Full credit to this response from duplode, I'll just go through how it was solved:
Let's say we have a function that modifies a list somehow, depending on some value. How/why updateMyList modifies the list doesn't really matter for this explanation, we just need to know its type. For this example, we'll say the value that determines how the list changes is a mouse coordinate tuple (x, y), which we'll pass as its first parameter:
updateMyList :: (Double, Double) -> [Integer] -> [Integer]
updateMyList (x, y) oldList = ...
If we have an Event that tells us the mouse coordinates when the user clicks:
mouseCoords :: Behavior (Double, Double)
mouseCoords <- stepper (0,0) $ UI.mousemove canvas
mouseClicked :: Event (Double, Double)
mouseClicked = mouseCoords <@ UI.click canvas -- this is the Event we need
What we need to do is fmap the list-updating function onto mouseClicked:
listChangeEvent = fmap updateMyList mouseClicked
So we've created a new Event: when mouseClicked is triggered, the mouse coordinates are passed as the first parameter to updateMyList, and that is the value of our new Event at that timestamp. But this is a partially applied function, updateMyList still requires an [Integer] as a parameter, so as a result, listChangeEvent has the following type:
listChangeEvent :: Event ([Integer] -> [Integer])
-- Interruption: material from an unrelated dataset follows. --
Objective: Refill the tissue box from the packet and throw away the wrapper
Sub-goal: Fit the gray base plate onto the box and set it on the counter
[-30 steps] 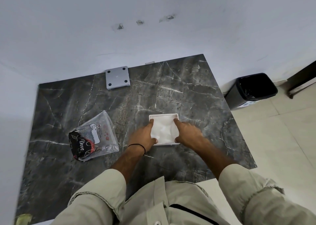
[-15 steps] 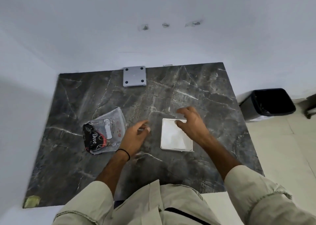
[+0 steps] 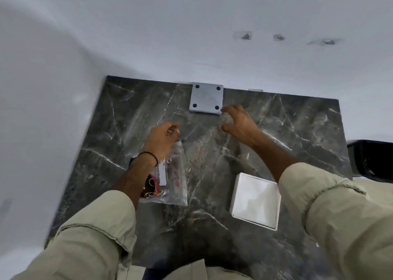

Now, this is the clever part: if we use accumB and specify the starting accumulator (i.e. our starting list, [1,2,3,4]), and then also use the above listChangeEvent as the Event accumB takes its value from:
listState <- accumB ([1,2,3,4]) listChangeEvent
Then that accumulator is what will be passed to the function in Event ([Integer] -> [Integer]). Meaning the first time the listChangeEvent triggers, updateMyList will be called with:
updateMyList (x, y) [1,2,3,4] -- (x, y) being the mouse coordinates at that time
And the result of that becomes the new accumulator value in listState, and that new list will be used as the parameter to updateMyList the next time listChangeEventtriggers, and so on.
We can use this for anything at all, it doesn't necessarily have to be a list that we're modifying. This just gives us a way to initialize a Behavior with a value, and that we can specify exactly how the next value of the Behavior is derived, by creating a function that is equivalent to updateMyList.